Dette chronique de sommeil, risque pour la santé physique et mentale et impact sur le métabolisme
Résultat ? Une dette chronique de sommeil qui s’installe dès le lundi et empire jusqu’au vendredi. « Au bout du 5e jour, on est fatalement moins bon, moins concentré… », explique Jacques Taillard. Et les conséquences ne sont pas que scolaires : « La santé physique est également impactée avec un possible système immunitaire plus faible. La santé mentale aussi, avec un risque de dépression par manque de sommeil. Enfin, le métabolisme : moins vous dormez, plus vous avez envie de manger et ça ne se projette pas sur des légumes verts mais sur du gras. » Vos envies de fast-food à une heure du matin ont une explication scientifique : la fatigue.
Le besoin de sommeil n’est pourtant pas négociable à cet âge. « L’enfant a besoin de 8-10 heures de sommeil, l’ado, lui, de 10-11 heures. » Or, commencer à 8 heures ou 8h30 rend presque impossible d’atteindre ce quota quand on sait que l’ado ne s’endort naturellement pas avant 23 heures.
« Le sommeil est le moment où il va consolider ce qu’il a appris durant sa journée », rappelle le chercheur. « Le sommeil est une chose primordiale chez les jeunes. » Et d’ajouter : « Il faudrait retarder l’heure du début de l’école même jusqu’à l’université d’une heure. » Ce que propose la convention citoyenne (mais pas pour les étudiants).
« Ils montrent une performance scolaire améliorée, moins d’absentéisme et moins d’accidents »
Décaler après 9 heures, « c’est hyper bien », tranche Jacques Taillard, qui cite l’exemple de certains États américains qui l’ont déjà fait. « Avec du recul, ils montrent une performance scolaire améliorée, moins d’absentéisme et moins d’accidents physiques liés au sport notamment. »
Bien sûr, changer les horaires, c’est toucher à une « grosse machine ». « Comment vont s’adapter les transports par exemple ? », s’interroge le spécialiste, lucide. Mais pour lui, l’équation est claire : « Il faut que les enfants, les adolescents mais aussi les jeunes adultes aient une durée de sommeil égale à leur journée. C’est important si on veut que les jeunes soient performants.

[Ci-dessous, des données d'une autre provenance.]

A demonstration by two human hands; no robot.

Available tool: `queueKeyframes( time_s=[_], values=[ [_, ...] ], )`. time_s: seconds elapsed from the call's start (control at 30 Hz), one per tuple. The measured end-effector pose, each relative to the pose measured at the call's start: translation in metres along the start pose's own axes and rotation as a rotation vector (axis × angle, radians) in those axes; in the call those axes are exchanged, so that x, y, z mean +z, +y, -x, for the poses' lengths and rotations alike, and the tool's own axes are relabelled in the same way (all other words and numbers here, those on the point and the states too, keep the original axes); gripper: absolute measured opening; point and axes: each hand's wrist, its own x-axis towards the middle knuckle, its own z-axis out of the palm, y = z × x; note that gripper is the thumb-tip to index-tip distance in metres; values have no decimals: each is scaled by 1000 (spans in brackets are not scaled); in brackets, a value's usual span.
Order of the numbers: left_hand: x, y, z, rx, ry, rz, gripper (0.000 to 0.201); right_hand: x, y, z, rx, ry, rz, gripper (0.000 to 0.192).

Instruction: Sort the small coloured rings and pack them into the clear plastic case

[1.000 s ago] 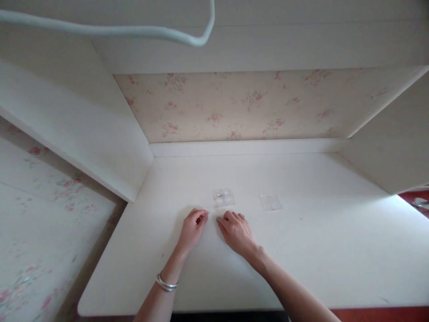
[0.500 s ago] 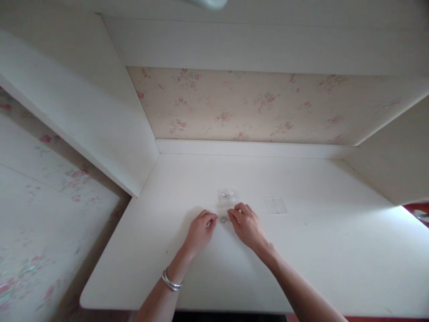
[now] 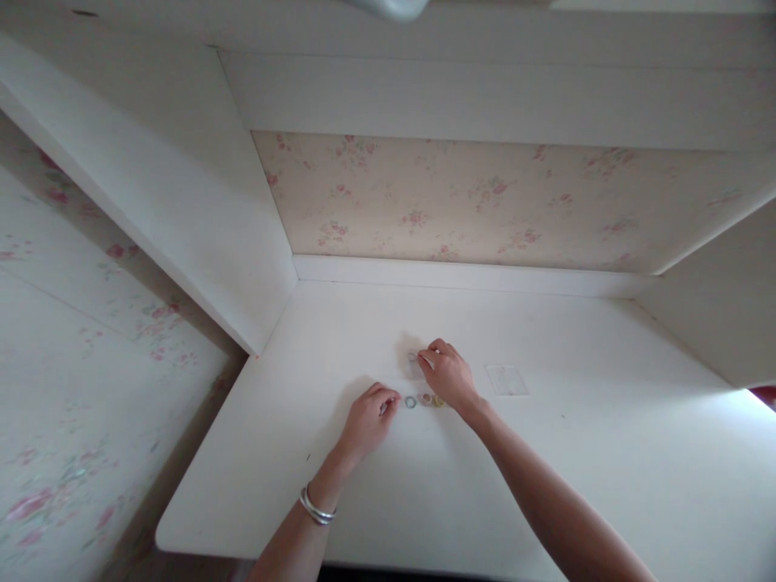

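Observation:
My left hand (image 3: 369,419) rests on the desk, thumb and fingertips pinched together. Whatever it may hold is too small to make out. Just right of those fingertips a greenish ring (image 3: 411,402), a pinkish ring (image 3: 426,399) and a yellow ring (image 3: 439,400) lie in a row. Farther back, my right hand (image 3: 449,378) pinches the right side of a small clear plastic bag (image 3: 415,368). A small round thing shows in that bag, its kind unclear. Part of the bag is hidden behind my right fingers.
A clear square bag or sheet (image 3: 508,380) lies on the white desk (image 3: 582,485) to the right of my hand. White panels (image 3: 200,202) close in the left side and the top. Floral wallpaper (image 3: 461,202) covers the back. A tiny dark speck lies left of my left arm.
My right hand has moved back from the row of rings to the clear bag behind it, uncovering the pinkish and yellow rings. My left hand stays pinched beside the row. The view has shifted slightly.

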Motion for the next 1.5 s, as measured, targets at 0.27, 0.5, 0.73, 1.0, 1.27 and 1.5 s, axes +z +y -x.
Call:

Il faut qu’ils aient assez dormi pour ne pas avoir de difficulté dans des tâches cognitives. »
La proposition de la Convention citoyenne de commencer à 9 heures pour les ados apparaît donc comme une mesure de bon sens scientifique. Reste à savoir si les collectivités, les transports et les parents seront prêts à faire bouger la machine pour enfin laisser les ados… dormir.